TASK OBJECTIVE: When a line of the entries contains "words", please list that line.

DATA SECTION:
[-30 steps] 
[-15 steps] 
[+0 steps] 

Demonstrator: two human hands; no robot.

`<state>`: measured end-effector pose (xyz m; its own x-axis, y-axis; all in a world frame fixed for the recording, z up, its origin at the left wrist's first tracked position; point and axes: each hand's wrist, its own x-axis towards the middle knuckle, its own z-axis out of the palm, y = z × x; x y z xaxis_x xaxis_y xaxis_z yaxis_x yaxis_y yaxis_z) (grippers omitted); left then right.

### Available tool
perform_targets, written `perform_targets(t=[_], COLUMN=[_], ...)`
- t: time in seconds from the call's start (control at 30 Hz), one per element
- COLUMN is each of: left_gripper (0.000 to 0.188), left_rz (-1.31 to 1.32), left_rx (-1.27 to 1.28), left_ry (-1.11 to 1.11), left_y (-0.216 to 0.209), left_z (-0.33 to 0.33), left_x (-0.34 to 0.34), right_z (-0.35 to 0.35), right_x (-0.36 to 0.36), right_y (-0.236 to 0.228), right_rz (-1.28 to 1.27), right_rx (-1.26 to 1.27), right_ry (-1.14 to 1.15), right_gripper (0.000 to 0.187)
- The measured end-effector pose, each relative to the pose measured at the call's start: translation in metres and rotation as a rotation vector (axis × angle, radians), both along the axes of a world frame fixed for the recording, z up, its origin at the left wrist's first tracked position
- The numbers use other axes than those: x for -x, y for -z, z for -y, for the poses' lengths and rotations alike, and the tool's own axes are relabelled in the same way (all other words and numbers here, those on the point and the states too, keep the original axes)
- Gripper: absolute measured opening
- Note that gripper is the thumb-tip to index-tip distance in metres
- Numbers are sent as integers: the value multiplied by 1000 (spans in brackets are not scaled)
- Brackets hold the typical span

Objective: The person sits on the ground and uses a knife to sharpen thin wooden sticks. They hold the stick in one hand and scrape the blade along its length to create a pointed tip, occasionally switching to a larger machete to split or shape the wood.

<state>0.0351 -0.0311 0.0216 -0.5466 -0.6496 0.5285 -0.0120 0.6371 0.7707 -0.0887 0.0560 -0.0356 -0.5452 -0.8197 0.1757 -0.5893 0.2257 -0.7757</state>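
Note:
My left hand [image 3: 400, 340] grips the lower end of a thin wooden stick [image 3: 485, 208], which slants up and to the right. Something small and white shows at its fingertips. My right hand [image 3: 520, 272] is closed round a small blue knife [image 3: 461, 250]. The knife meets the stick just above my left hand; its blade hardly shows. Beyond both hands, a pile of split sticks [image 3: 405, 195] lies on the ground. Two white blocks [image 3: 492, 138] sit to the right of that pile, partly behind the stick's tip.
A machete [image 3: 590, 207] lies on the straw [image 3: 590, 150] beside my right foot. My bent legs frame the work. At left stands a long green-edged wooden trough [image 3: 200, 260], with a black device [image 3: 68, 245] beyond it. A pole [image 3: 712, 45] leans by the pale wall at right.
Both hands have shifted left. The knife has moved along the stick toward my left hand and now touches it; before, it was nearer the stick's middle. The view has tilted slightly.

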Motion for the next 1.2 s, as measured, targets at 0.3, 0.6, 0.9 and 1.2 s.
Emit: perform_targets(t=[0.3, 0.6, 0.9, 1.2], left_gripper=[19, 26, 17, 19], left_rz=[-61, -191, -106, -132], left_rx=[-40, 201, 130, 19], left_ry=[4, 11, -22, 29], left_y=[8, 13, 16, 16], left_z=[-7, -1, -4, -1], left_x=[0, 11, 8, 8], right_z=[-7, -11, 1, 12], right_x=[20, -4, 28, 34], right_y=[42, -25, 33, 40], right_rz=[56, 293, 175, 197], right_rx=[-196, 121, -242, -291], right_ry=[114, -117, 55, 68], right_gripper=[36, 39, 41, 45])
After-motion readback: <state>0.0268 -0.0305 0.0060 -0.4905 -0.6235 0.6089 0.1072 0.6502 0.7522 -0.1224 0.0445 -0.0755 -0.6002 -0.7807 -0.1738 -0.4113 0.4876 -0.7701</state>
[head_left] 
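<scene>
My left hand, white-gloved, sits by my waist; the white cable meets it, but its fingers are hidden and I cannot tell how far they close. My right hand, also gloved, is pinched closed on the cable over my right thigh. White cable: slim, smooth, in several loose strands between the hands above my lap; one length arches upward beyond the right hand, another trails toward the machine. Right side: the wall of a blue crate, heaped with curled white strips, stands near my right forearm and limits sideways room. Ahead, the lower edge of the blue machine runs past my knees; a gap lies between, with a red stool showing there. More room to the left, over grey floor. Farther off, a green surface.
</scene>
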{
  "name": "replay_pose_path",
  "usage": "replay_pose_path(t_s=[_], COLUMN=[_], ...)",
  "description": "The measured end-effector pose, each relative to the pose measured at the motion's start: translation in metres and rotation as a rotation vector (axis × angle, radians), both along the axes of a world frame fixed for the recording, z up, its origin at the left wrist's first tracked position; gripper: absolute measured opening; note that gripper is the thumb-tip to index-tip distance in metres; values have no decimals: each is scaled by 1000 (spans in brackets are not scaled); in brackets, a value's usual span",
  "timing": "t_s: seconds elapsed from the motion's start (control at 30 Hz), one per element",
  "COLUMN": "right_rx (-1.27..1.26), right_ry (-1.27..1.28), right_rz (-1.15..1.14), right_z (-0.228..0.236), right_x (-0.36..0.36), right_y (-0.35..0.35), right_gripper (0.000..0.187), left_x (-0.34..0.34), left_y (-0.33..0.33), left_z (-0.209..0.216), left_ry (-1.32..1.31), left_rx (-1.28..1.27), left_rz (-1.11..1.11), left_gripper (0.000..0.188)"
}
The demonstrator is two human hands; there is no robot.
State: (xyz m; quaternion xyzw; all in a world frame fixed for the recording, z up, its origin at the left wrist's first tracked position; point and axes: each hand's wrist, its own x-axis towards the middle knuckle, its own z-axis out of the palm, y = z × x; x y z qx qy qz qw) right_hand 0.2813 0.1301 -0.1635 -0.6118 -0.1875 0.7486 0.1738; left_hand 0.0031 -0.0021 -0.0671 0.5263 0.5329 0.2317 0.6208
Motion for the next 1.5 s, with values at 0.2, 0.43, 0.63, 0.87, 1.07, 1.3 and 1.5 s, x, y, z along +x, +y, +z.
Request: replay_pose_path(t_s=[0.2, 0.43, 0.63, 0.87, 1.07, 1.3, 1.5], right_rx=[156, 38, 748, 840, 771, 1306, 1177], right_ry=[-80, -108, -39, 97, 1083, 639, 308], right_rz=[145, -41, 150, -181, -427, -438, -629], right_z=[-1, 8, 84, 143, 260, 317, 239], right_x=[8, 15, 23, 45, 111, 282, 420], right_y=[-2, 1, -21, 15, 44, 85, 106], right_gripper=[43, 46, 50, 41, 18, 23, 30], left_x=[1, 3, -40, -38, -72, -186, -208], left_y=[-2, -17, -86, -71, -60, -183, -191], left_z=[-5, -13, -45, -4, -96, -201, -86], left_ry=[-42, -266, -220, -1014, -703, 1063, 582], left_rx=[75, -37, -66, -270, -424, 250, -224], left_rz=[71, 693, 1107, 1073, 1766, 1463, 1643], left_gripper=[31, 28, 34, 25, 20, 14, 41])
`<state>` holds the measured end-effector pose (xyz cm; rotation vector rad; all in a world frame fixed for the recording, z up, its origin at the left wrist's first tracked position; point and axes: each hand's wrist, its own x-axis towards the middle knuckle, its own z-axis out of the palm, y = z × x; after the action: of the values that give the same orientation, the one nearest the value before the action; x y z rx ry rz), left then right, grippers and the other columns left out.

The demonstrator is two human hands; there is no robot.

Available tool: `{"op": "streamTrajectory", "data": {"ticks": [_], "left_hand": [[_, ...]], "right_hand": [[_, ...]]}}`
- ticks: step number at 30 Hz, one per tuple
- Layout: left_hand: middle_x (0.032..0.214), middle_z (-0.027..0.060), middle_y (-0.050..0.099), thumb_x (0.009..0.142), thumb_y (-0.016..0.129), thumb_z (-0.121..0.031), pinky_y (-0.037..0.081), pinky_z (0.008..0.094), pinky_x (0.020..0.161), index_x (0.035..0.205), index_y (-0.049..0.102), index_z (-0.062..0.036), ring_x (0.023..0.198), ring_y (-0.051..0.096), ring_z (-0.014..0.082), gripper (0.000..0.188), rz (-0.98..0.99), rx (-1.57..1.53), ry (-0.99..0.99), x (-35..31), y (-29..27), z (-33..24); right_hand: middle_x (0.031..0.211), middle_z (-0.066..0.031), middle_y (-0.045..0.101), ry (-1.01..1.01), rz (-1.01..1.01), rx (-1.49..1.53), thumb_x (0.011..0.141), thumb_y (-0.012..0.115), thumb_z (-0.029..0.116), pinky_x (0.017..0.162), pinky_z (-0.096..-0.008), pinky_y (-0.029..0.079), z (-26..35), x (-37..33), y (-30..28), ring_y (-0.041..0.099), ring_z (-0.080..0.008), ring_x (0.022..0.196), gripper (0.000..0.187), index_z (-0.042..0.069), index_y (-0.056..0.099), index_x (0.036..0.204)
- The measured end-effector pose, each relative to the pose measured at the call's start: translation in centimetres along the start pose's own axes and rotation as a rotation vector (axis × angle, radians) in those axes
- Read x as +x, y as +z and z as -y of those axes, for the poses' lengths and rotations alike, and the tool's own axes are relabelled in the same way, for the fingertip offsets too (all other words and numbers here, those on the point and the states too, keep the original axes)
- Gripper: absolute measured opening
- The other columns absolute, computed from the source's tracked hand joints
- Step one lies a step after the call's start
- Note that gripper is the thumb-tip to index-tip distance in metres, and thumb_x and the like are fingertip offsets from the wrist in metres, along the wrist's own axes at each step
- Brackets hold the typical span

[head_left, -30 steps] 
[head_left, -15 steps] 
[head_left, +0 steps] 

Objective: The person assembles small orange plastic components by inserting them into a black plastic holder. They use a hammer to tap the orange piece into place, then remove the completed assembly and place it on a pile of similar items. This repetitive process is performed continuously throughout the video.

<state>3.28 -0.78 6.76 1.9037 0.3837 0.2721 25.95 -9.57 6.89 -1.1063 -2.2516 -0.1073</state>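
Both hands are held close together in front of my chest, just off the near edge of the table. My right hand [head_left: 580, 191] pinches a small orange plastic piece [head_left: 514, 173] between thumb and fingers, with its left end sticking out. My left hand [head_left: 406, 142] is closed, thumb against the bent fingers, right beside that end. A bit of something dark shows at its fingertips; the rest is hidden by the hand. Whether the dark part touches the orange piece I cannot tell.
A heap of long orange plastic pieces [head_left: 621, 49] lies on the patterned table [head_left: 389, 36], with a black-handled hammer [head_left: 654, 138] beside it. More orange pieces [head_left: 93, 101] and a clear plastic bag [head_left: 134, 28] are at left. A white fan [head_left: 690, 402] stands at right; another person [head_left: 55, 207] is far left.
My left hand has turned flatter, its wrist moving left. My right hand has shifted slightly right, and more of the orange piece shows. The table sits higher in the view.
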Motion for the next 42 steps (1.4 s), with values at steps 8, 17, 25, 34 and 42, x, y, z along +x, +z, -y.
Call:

FINISHED TASK:
- The numbers use other axes than those: x for -x, y for -z, z for -y, for the poses' lengths and rotations alike, and the tool's own axes are relabelled in the same way (all other words and numbers here, those on the point and the states too, keep the original axes)
- Read x as +x, y as +z and z as -y of those axes, for the poses' lengths and rotations alike, and the tool's own axes are relabelled in the same way, for the fingertip offsets too (all other words and numbers here, those on the point and the states too, keep the original axes)

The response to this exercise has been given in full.